Wednesday, September 23, 2009

#67 Makes No Difference What The Title Is

But that's that.

Today I finally grasp the impact.

Two words.

Double standards.

And so as my impending weekend extra duty looms near, I clear up unwashed cups that have been left to bacteria over the weekend and stare at an un-updated set of Routine Orders (RO). All by a certain duty clerk who proclaims he is done with taking MCs incessantly, and then proceeds to take a 2-day one the very next day.

Honestly, its tempting to let all hell loose with the MCs and Chao Kengs, especially when doing things right get you extras when you trip up and doing things wrong all the time means everyone just gives up on punishing you.

I do admit I deserved that extra duty for messing up.

However, I do not understand why people who AWOL, malinger like there's no tomorrow, forget basic Standard Operating Procedures (SOP) and in general make a mess of everything leaving others to clear the trash can get away scot-free in spite of the numerous complaints.

Oh and that dear chap can insinuate that I am less than perfect in my conduct.

And NO WAY will I flaunt my seniority to make the juniors run around and clear the crap just because I have the authority.

Makes no damn sense that the only resource our country has is people and yet the very entity that is charged to protect our sovereignty has practices that belittles and disenchants that very resource.

I'm not even asking to be treated like a king.

But a (resists the urge to hurl an expletive) fool I'm not.

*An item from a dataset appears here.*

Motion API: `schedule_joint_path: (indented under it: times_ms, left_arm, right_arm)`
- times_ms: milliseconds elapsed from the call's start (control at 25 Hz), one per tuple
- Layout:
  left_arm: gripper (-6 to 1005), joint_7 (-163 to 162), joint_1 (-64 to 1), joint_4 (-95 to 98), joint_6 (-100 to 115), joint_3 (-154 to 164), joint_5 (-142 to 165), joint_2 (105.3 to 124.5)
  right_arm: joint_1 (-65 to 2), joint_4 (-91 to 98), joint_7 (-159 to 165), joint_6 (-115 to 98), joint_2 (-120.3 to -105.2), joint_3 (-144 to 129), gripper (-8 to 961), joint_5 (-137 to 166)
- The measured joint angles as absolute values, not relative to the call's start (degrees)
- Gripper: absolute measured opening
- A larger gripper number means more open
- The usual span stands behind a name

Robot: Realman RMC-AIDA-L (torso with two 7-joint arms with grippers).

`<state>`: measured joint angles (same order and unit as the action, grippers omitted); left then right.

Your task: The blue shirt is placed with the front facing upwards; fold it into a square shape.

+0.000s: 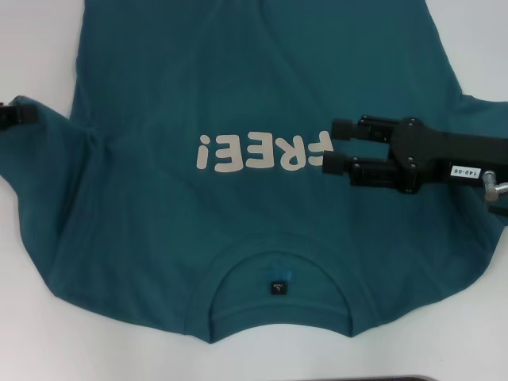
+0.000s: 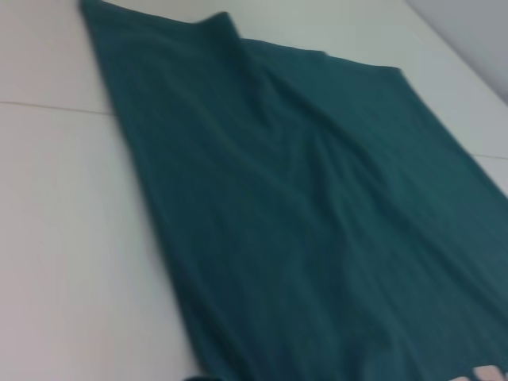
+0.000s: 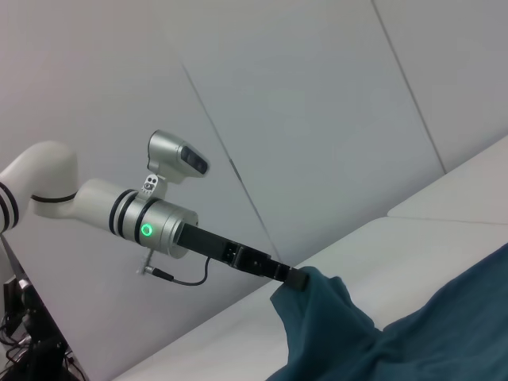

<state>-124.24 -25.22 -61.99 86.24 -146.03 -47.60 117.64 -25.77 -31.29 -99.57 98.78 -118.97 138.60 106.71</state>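
Note:
The blue shirt [image 1: 238, 95] lies front up on the white table [image 1: 32, 317], with its off-white "FREE!" lettering [image 1: 262, 152] facing me and the ribbed collar [image 1: 279, 305] with a small black label nearest me. At the far left, my left gripper [image 1: 16, 115] is shut on the sleeve; the right wrist view shows that gripper [image 3: 295, 278] pinching a raised bunch of the teal cloth [image 3: 325, 309]. My right gripper [image 1: 336, 146] hovers open over the chest beside the letter F, nothing between its fingers. The left wrist view shows only the shirt's body [image 2: 317, 222].
Bare white table [image 2: 63, 238] surrounds the shirt on the left and near sides. A grey panelled wall [image 3: 317, 95] stands behind the left arm [image 3: 119, 210]. A dark edge [image 1: 397, 378] shows at the table's near rim.

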Motion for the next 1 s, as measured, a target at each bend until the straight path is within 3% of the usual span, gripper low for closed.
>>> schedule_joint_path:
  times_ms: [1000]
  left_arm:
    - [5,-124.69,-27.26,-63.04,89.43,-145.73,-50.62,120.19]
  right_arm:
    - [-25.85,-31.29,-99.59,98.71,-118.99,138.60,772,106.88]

Burn my weekend, there is no off in lieu because this is a punishment, but let the imbecile run wild and free.

Just... Great.

Wednesday, September 16, 2009

#66 Grins

From ear to ear.

Grinning.


荡秋千
来回终究要停在原点
望太远
眼前幸福却忽略

晃半圈 圆不了爱恋高
一遍低一遍风
就吹散了永远

还想为你摇秋千
对着夕阳扮鬼脸
若月光再美一点
我们会否把手牵

还想被你碎碎念
当数流星的配乐
你却说你等不到天亮
空秋千陪整夜

秋千和我失眠
在你影子身边
这公园太想念
你无邪的笑脸

Grins some more.

Silly little fanboy mortal. :)

Tuesday, September 8, 2009

#65 Making Magic With Our Mouths

Not with bad breath, but our voices. Though right now... the engine's all sputtering.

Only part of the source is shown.